Приветливость эта, однако, вовсе не помешала дядюшке Павлу, возлагавшему, как он сам выражался, «больше надежд на грозное слово, чем на блазнящее злато», сурово заверить смотрительницу, что он задаст ей хорошего феферу, если она вдруг надумает оповестить достойнейшего господина попечителя, коротко знакомого с Малахом, или кого бы то ни было о происхождении младенца.
На этом все трое картинно откланялись несколько раздосадованной сообщнице, втайне настроенной еще почаевничать с обворожительными усачами, все трое поцеловали новоявленного сироту, поочередно наклонившись над распахнутым сундучком («От Иуды, сынок, страшно пахло бензином!»), и, более не задерживаясь — был уже близок рассвет, — уехали прочь — умчались, озаряя карбидными фарами пустынные улицы города, на приснопамятном «Дуксе».
Так, согласно легенде («Семеном Малаховичем же и придуманной!» — поклялась как-то раз перед Аннушкой, осенив себя трижды крестным знамением, Фелиция Карповна), сын Антипатроса очутился в сиротском приюте… В ту же ночь и обрушилась в доме Малаха сплошная стена, за которой скрывалась неизвестная зала, а на дощатых воротах приюта проступили сами собою слова:
Всякий сир и убог в этом мире.
По прошествии некоторого времени, поздним вечером, как раз тем вечером, когда Аннушка в порыве мятежной обиды на безжалостную судьбу, разлучившую ее сначала с возлюбленным, а потом и с младенцем Семушкой, выкрала револьвер у дядюшки Павла, чтобы выстрелить острой пулей в свое маленькое сердце, переполненное печалью, случилось еще одно чудо — в окно Малахова дома постучала тихонько чья-то опасливая рука. Это было одно из многочисленных окон обширного кабинета дядюшки Павла — четырнадцатое окно, если считать от глухой, густо увешанной саблями, пиками и протазанами, восточной стены, возле которой крепко спал на кушетке в сапогах и мундире дядюшка Павел.
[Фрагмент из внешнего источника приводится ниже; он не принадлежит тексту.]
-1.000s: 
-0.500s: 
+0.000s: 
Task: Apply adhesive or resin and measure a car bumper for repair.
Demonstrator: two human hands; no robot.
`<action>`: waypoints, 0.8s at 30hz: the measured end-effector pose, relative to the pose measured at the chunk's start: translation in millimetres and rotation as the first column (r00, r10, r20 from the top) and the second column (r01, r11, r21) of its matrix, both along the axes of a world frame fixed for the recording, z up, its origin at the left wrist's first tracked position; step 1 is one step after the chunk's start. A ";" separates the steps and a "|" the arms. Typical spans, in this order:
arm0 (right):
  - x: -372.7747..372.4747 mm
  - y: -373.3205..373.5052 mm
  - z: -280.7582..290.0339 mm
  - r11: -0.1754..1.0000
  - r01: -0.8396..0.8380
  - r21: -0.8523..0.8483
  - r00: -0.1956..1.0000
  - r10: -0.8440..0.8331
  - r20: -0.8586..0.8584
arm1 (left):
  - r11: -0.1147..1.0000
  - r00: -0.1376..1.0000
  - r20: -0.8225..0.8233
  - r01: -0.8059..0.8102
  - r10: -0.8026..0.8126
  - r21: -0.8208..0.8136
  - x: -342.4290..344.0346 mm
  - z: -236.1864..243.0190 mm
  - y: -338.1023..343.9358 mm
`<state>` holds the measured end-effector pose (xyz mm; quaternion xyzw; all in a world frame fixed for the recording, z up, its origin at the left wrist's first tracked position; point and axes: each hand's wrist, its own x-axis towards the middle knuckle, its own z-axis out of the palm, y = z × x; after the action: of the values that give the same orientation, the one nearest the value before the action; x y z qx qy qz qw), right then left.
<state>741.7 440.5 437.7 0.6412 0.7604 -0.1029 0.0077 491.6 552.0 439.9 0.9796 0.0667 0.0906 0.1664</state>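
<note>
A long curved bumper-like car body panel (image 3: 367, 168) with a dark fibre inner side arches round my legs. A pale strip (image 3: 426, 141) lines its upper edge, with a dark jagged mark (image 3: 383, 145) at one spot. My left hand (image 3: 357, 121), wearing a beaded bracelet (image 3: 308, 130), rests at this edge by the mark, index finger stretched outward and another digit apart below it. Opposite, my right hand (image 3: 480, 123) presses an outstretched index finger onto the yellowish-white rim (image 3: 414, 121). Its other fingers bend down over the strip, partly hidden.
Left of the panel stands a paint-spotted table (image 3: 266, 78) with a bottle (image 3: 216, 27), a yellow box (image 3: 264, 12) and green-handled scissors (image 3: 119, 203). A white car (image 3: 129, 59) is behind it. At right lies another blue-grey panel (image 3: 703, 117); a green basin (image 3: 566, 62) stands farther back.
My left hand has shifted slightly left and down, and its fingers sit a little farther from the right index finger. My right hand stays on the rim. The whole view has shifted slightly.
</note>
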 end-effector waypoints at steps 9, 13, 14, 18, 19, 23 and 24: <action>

Именно у этого окна и стояла в позе горестной храбрости, приставив к груди револьвер и запрокинув голову — «Вот так!» — показывал дядюшка Семен, — несчастная Аннушка, над которой уже распростер («Уже жадно раскинул, сынок!») черные крылья тысячеглазый Азраил.
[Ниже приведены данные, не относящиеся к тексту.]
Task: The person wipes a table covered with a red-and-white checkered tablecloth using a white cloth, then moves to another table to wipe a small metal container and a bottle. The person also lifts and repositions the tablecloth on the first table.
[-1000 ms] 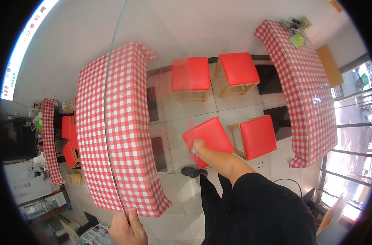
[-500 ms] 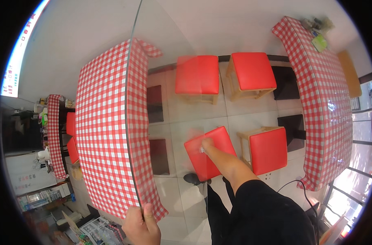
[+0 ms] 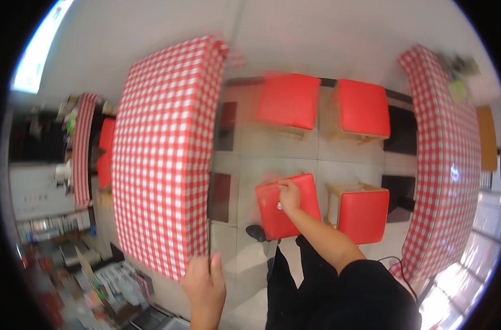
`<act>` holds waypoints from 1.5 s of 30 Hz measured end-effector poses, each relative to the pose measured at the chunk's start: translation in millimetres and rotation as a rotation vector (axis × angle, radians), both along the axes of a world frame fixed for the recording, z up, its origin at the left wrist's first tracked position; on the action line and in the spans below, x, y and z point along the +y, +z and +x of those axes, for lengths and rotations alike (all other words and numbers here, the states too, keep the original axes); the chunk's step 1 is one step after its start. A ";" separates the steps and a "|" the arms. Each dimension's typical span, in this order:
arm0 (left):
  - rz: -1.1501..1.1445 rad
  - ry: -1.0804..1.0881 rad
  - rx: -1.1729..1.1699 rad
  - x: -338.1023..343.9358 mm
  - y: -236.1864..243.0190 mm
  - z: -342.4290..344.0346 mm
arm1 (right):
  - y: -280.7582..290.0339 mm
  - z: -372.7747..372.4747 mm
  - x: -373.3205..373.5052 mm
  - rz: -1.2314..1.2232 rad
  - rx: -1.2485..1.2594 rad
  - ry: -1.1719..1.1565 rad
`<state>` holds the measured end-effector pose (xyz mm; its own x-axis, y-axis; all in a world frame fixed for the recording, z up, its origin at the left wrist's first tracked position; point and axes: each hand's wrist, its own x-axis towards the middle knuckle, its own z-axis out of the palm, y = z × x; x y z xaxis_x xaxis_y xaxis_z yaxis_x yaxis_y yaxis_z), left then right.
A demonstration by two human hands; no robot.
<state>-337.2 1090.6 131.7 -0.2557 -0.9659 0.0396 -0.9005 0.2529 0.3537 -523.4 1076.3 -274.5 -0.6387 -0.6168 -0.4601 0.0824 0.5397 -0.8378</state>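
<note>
My left hand (image 3: 203, 278) grips the edge of an upright clear glass panel (image 3: 234, 209) near the lower middle of the view, beside a table with a red-and-white checked cloth (image 3: 151, 159). My right hand (image 3: 289, 195) is closed on a small crumpled white cloth (image 3: 280, 205), at or just in front of the glass, over a red-seated stool (image 3: 305, 214). I cannot tell if the cloth touches the glass. The view is blurred by motion.
More red stools (image 3: 363, 107) on wooden legs stand ahead on the tiled floor (image 3: 272, 162). A second checked table (image 3: 443, 165) runs along the right, by a window. At the far left are a narrow checked table (image 3: 82, 148) and clutter. A black cable (image 3: 404, 275) loops at lower right.
My view has shifted. The glass edge and my left hand appear further right, with that hand higher. My right hand has moved right in the picture and turned, still with the white cloth.
</note>
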 end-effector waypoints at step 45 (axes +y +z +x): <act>0.476 1.108 2.045 181.1 -354.3 606.8 | 321.9 -2.7 51.6 0.148 0.776 0.381</act>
<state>269.5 1271.7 -222.7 0.2225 -0.6744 -0.7041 0.8473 -0.2235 0.4818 -526.1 1127.9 47.4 -0.5671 -0.8204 -0.0732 -0.6901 0.5217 -0.5016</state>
Услышав стук, Аннушка отодвинула штору и распахнула окно. Взору ее предстал одинокий всадник. Лицо его закрывали длинные космы горской папахи; за спиною висела винтовка. Одет же он был в гвардейский, с серебряными галунами чекмень, из-под которого однако виднелись, жемчужно сияя в свете летучей луны, панталоны из белой саржи, в каких кувыркались в цирке у грека абиссинские акробаты.
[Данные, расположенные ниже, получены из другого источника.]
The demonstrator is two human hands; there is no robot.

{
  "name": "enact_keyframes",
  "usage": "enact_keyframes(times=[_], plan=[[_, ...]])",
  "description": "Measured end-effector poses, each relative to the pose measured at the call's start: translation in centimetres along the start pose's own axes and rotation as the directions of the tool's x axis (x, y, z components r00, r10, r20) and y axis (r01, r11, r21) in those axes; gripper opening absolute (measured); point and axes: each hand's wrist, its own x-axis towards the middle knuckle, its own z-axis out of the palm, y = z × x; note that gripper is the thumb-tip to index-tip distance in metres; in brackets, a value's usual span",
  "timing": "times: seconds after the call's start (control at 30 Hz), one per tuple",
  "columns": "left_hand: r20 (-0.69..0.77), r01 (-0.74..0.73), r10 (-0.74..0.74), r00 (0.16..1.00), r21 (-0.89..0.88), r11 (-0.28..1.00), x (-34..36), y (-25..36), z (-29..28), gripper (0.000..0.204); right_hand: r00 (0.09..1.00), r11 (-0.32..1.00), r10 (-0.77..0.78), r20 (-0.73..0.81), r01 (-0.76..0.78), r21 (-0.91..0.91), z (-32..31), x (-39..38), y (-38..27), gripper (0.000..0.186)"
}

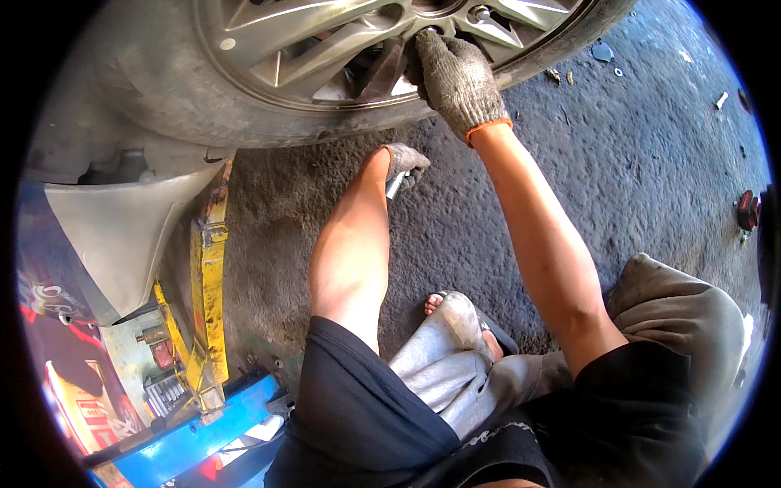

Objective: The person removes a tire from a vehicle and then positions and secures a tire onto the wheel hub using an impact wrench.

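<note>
Wheel [342, 41], grey spoked metal, far centre: our grey-knit-gloved right hand [464, 81] works near its hub [438, 6]; pinch hidden, we cannot tell. Gloved left hand [411, 161], nearer, wraps silver metal rod [394, 186]. Best press square-on.

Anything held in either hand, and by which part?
Left hand: silver metal tool, one end protruding; gripped portion hidden. Right hand: at the alloy wheel; whether it holds anything can't be told.
</note>
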Motion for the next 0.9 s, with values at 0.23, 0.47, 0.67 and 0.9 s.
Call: enact_keyframes(times=[0.23, 0.47, 0.67, 0.9], plan=[[0.002, -0.005, 0.005, 1.0, -0.027, 1.0, -0.5, 0.5, 0.6, 0.023, 0.8, 0.064, 0.027, 0.6, -0.6, 0.797, -0.4, -0.8, -1.8, 0.035], [-0.017, -0.02, 0.019, 1.0, -0.031, 0.999, -0.4, 0.6, 0.1, 0.023, 0.893, 0.285, 0.272, 0.359, -0.431, 0.856, 0.9, -1.0, -0.2, 0.029], [-0.045, -0.041, 0.045, 0.998, 0.083, 0.996, 0.5, -0.4, 0.2, 0.029, 0.974, 0.789, 0.204, -0.098, -0.104, 0.605, 1.7, -1.4, 0.5, 0.023], [-0.007, -0.024, 0.025, 1.0, 0.015, 1.0, -0.7, 0.1, 0.4, 0.022, 0.959, 0.73, 0.249, -0.138, -0.092, 0.678, 1.2, 0.0, 1.0, 0.025]])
Не говоря ни слова, всадник дождался того момента, когда Аннушка, долго его разглядывавшая с изумлением и растерянностью, наконец-таки выронила безотчетно направленный на него револьвер; в ее освободившуюся руку он осторожно вложил небольшой, запечатанный воском конверт, тут же развернул нетерпеливо вытанцовывающего под ним коня и, скакнув через ограду палисадника — через ближнюю — через дальнюю, — быстро умчался в непроглядную темноту — прочь от Малахова дома.
Аннушка распечатала конверт, вытащила оттуда тонкий лист почтовой бумаги и, взглянув на него при вспышке лунного света, разорвавшего косматую тучу, — ахнула.
Это было письмо от грека.
— Вот оно! — вскрикивал дядюшка Семен, указывая на свою грудь. — Вот оно! Вот оно! — повторял он, перемещаясь под люстру. И только уже под люстрой, вдруг согнувшись всем телом, словно ему за пазуху кинули снега, он медленно запускал руку во внутренний карман пиджака и так же медленно, не меняя позы и не обращая внимания на Аннушку, наблюдавшую за ним с нарастающим беспокойством и даже порывавшуюся что-то ему возразить из своего угла, где усиливалось, превращаясь в тревожную музыку, скрипение венского стула, извлекал на свет спасительное послание Антипатроса, которое доставил Аннушке страшной ночью, опередив проворного ангела смерти, таинственный всадник в горской папахе…
Выпрямившись во весь рост и глубоко вздохнув после этой сцены, дядюшка Семен долго встряхивал в воздухе драгоценный листок, долго его расправлял на ладони, шевеля бровями, губами, щеками, всеми частями лица, и наконец, когда лицо его застывало, как бы нащупав в самом себе необходимое выражение — выражение грусти и окрыленности, — он приступал к чтению.
Он читал мягким, слегка дрожащим, взволнованно-нежным голосом, соединявшим в себе и юность и мужество, вобравшим в себя и восторг и печаль. Он читал так, как не читал ни одну свою роль, потому что — вы только представьте себе, Мельпомена и Талия! — он читал безо всяких обдуманных интонаций, без взвешенных пауз, отлаженных придыханий и заготовленных ударений, — как если бы читал собственным голосом — но это был голос его родителя, это был голос самого Антипатроса, изливавшийся естественно и свободно — прямо из сердца дядюшки:
«Несравненная Аннушка! О, моя жизнь и судьба!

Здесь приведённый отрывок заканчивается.